Di kota ini kau akan mendapati petugas bandara atau polisi lalu lintas memegang
tasbih di tangan yang satu, siwak di mulut dan tangan yang lain menertibkan
kerumunan. Di tempat ini kau bisa melihat pemuda-pemuda berjalan dengan siwak
di mulut, bukan selipan rokok seperti yang biasa ditemui sehari-hari. Yah,
walaupun pernah sekali saya dapati seorang pemuda merokok, itu pun dilakukan
sembunyi-sembunyi di dalam gang sempit. Bila perempuan naik bus, kau tidak
perlu khawatir tidak dapat tempat duduk sebab kalaupun kursi penuh, para lelaki
tidak akan segan berdiri dan mempersilakanmu menduduki kursinya. Pun di dalam
bus, kau tidak perlu khawatir berdesakan dengan laki-laki sebab mereka
sangat paham sehingga akan pindah kursi dengan sendirinya atau lebih memilih
berdiri daripada duduk di dekat perempuan yag bukan mahramnya. Untuk semua
alasan itu, saya sempat berpikir tidak ingin kembali ke tanah air.
Detik
berganti menit, menit berganti jam. Setelah berhari-hari berada di Makkah, tiba
saatnya untuk pulang. Setelah Thawaf Wada’ selesai hampir tengah malam, kami
pulang ke hotel beristirahat sebentar, sebab bus akan berangkat pukul 3 pagi
menuju Jeddah. Menjelang subuh kami tiba di Jeddah dan singgah shalat di Masjid
yang dibangun di tepi Laut Merah. Orang-orag menyebutnya masjid Terapung.

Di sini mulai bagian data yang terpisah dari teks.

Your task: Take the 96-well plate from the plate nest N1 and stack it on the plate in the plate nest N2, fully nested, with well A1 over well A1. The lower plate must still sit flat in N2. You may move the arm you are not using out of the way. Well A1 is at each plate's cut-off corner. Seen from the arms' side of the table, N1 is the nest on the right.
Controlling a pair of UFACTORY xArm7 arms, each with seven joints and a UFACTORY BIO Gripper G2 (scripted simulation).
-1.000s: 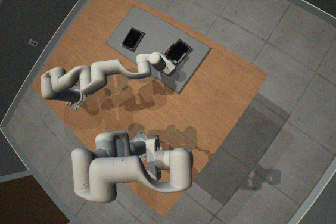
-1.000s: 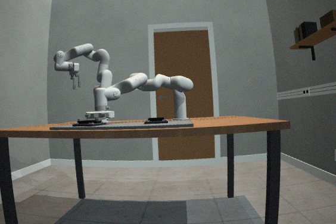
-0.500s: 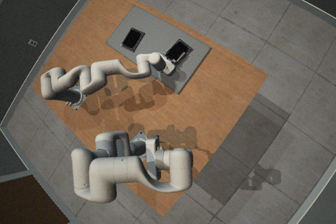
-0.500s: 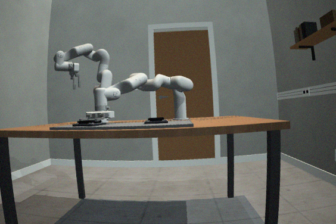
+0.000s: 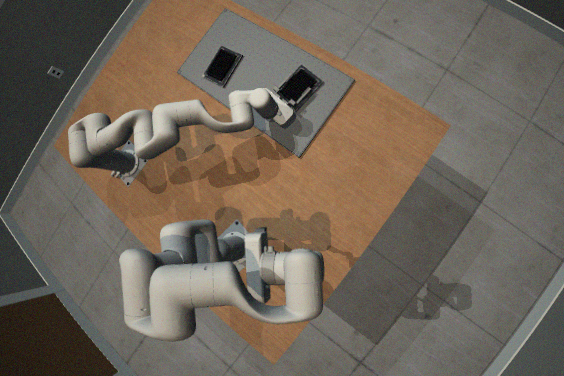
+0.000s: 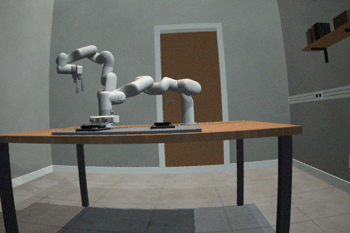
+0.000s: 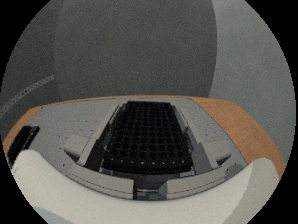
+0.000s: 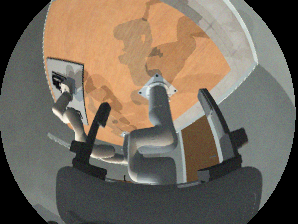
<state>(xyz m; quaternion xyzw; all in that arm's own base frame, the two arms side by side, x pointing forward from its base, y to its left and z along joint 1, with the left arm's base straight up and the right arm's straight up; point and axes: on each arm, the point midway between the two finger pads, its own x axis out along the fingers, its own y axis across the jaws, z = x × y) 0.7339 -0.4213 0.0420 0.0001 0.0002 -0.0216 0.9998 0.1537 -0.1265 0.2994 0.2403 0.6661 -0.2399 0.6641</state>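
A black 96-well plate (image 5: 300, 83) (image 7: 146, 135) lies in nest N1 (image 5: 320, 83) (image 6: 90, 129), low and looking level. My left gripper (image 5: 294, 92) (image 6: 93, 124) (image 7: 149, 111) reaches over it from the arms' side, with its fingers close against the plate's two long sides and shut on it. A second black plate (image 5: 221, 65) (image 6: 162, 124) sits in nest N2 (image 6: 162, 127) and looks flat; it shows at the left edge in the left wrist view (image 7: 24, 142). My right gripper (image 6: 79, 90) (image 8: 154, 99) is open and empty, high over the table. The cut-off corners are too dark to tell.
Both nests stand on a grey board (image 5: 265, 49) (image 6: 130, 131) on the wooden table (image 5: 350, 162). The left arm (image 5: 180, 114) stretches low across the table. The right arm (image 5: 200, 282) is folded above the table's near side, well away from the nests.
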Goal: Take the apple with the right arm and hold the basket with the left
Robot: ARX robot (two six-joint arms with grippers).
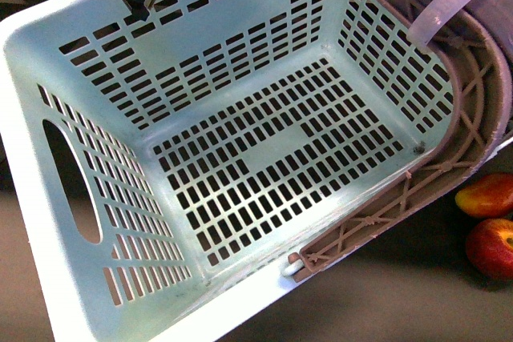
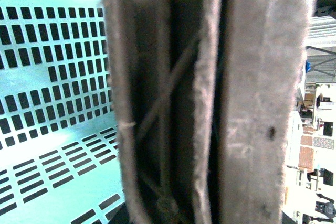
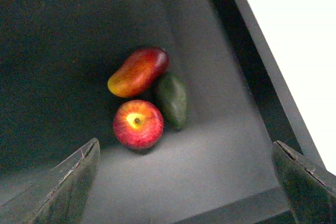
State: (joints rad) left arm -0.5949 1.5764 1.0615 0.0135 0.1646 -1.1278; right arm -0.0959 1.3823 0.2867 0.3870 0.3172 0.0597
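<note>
Grey surface point(image 3: 220, 150), apple point(image 3: 138, 124) beyond right claw point(image 3: 184, 145).

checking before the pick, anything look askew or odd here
The basket looks tipped and turned askew in the front view, its handle swung to one side. The apple lies whole outside it. Nothing looks spilled or damaged.
</note>
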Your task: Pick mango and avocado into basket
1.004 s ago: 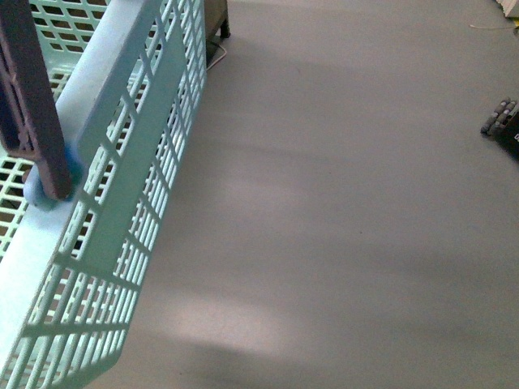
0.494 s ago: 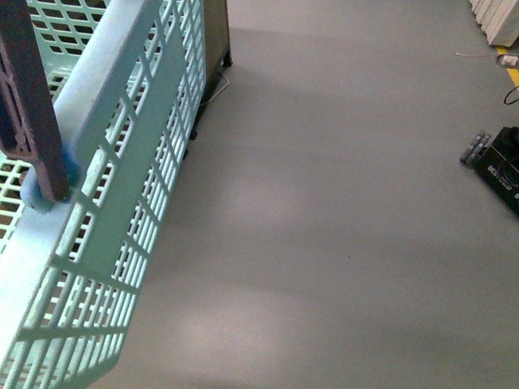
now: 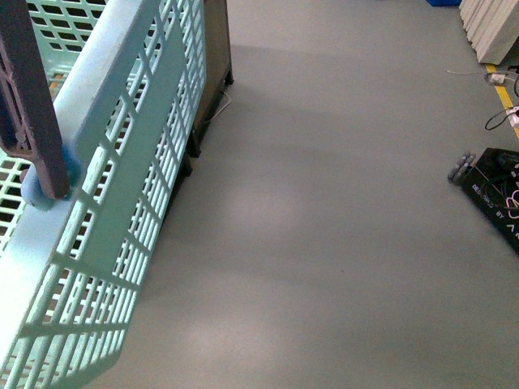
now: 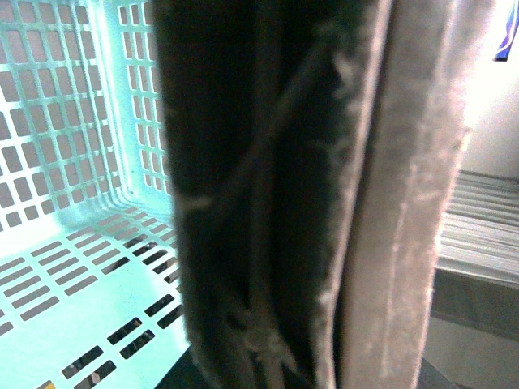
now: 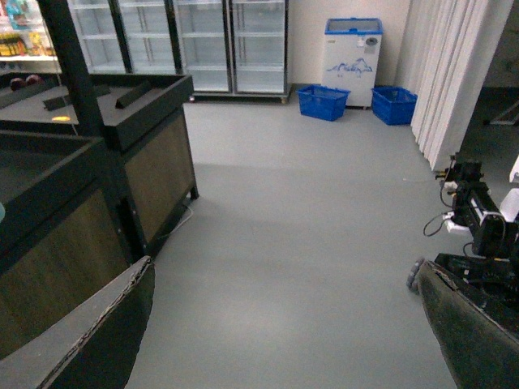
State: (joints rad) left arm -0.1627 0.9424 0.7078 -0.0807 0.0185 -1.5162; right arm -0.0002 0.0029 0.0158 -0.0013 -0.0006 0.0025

Setelah itu bus melaju ke bandara internasional King Abdul Aziz. Selama
perjalanan menuju bandara, saya melihat matahari berbeda dengan yang biasa saya
lihat sehari-hari. Matahari pagi di Jeddah tampak seperti bulan, menggantung
bulat dan berwarna kemerahan. Selama ini saya tidak bisa menatap matahari
karena cahayanya yang menyilaukan. Tapi saat itu matahari dapat ditatap seperti
menatap bulan. Indah sekali. Lewat pukul tujuh pagi, barulah cahaya menyilaukan
itu muncul. Itu hal terakhir yang yang saya temui sebelum pulang ke Indonesia.